TASK STATEMENT -
If a line in the listing includes the word "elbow", copy it out.

########

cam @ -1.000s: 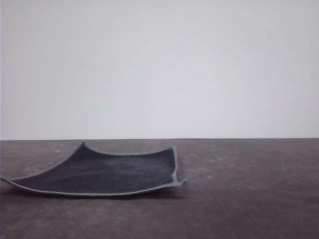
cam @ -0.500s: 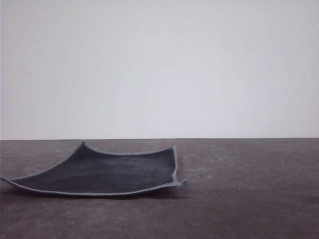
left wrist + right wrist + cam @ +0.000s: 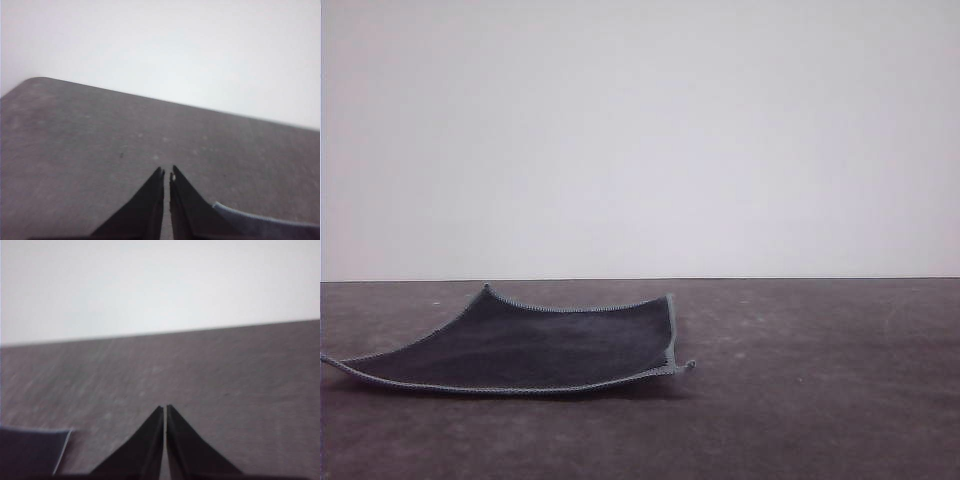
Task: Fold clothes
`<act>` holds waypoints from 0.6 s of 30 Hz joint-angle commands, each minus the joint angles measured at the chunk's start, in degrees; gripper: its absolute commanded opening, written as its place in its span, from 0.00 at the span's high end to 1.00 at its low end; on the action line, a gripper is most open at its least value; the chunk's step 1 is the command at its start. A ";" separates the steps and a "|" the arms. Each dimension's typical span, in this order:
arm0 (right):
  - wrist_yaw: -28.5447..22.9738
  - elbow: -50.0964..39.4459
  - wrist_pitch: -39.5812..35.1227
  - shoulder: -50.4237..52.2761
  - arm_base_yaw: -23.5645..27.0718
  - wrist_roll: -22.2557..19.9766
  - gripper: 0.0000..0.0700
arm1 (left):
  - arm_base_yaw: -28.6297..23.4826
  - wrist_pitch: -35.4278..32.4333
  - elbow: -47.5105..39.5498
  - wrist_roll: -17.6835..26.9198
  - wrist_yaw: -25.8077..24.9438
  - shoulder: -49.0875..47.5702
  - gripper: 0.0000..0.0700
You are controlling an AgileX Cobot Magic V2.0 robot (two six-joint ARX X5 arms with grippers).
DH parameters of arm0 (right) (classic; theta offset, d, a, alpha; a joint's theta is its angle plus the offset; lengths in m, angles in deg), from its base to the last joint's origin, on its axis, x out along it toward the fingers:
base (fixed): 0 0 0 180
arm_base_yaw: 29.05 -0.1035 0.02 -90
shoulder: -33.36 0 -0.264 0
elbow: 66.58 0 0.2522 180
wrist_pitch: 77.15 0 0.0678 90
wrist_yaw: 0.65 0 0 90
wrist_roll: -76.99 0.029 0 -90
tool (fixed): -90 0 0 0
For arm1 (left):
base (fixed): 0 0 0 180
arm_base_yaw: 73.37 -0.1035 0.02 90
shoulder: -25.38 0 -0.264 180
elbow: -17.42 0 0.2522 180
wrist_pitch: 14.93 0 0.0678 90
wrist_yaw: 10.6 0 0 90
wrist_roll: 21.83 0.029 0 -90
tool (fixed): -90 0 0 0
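The cloth (image 3: pixel 525 350) is a small square of soft, matte, dark slate-grey fabric with a lighter grey stitched edging. It lies unfolded on the table (image 3: pixel 820 400), at about 8 o'clock from the table's centre in the front view. Its sides bow inward between pointed corners, and the corner nearest the table's middle curls slightly upward. The table is a dark grey-brown surface with a faint mottled, lightly speckled texture; one rounded corner is visible in the left wrist view.

The left gripper (image 3: pixel 166 174) has black, tapered, wedge-shaped fingers pressed nearly together, with only a thin slit between the tips; nothing is pinched. A stitched cloth edge lies just beside it. The right gripper (image 3: pixel 165 407) is likewise pressed together and empty, above bare table, with a cloth corner near.
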 commanded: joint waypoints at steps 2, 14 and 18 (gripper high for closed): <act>1.68 5.11 1.72 -9.62 -1.03 -3.80 0.99 | -0.02 0.52 4.44 3.76 -3.56 8.69 0.98; 2.91 10.80 1.58 -29.84 -5.35 -7.72 0.99 | 0.00 0.50 9.50 5.16 -16.05 30.95 0.98; 2.96 10.80 1.62 -30.37 -5.44 -7.72 0.99 | 0.00 0.98 9.50 5.18 -18.29 33.42 0.98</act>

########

SOLUTION TO THE EXERCISE -
  - elbow: -50.0964..39.4459
  - elbow: -47.5105..39.5498
elbow: 66.58 0 0.2522 180
elbow: -17.42 0 0.2522 180

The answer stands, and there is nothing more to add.